TASK INSTRUCTIONS |
Wherever the line with "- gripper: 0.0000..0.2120" sits in the listing below, transcribe from it up to and including the line with "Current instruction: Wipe", exactly, and leave the remaining lines out.

• • • • •

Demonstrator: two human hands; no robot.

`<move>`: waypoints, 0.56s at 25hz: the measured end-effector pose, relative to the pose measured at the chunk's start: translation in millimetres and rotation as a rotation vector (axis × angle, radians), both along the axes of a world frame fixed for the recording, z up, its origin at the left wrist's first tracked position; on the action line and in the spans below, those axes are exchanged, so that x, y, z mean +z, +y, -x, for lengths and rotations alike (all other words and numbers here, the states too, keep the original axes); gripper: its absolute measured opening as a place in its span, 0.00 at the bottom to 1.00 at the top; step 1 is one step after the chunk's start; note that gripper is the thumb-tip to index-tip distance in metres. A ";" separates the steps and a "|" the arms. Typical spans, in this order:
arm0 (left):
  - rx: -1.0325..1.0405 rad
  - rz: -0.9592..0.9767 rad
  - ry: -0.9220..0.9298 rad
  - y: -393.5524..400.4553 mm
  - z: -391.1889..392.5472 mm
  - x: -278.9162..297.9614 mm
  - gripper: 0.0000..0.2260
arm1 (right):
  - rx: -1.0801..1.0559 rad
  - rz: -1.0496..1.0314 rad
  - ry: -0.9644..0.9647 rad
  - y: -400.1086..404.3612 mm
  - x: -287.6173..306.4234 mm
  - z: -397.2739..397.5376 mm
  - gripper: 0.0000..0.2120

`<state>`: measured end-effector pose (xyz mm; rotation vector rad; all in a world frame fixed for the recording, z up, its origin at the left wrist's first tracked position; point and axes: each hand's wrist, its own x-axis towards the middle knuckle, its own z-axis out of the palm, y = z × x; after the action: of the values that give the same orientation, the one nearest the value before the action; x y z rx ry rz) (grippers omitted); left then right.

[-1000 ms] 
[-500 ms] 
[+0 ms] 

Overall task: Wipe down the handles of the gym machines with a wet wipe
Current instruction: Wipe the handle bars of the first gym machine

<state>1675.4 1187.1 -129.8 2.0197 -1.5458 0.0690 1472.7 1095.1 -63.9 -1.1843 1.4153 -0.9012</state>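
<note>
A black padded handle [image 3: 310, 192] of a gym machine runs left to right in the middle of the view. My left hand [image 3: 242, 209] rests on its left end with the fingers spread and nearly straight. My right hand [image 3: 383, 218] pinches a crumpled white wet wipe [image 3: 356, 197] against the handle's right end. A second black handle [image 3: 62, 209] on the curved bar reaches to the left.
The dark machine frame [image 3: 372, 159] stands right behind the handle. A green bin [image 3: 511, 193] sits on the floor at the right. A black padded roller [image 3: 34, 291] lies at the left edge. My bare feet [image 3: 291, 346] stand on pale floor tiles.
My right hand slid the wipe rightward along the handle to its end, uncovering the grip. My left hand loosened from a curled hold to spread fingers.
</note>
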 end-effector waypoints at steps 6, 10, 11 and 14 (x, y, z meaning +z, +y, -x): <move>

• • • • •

RESPONSE |
  - gripper: 0.0000..0.2120

`<state>`: measured end-effector pose (xyz mm; rotation vector rad; all in a world frame fixed for the recording, z up, its origin at the left wrist's first tracked position; point and axes: each hand's wrist, its own x-axis towards the middle knuckle, its own z-axis out of the palm, y = z × x; after the action: of the values that give the same orientation, the one nearest the value before the action; x y z rx ry rz) (grippers omitted); left then right.

[-1000 ms] 
[-500 ms] 
[+0 ms] 

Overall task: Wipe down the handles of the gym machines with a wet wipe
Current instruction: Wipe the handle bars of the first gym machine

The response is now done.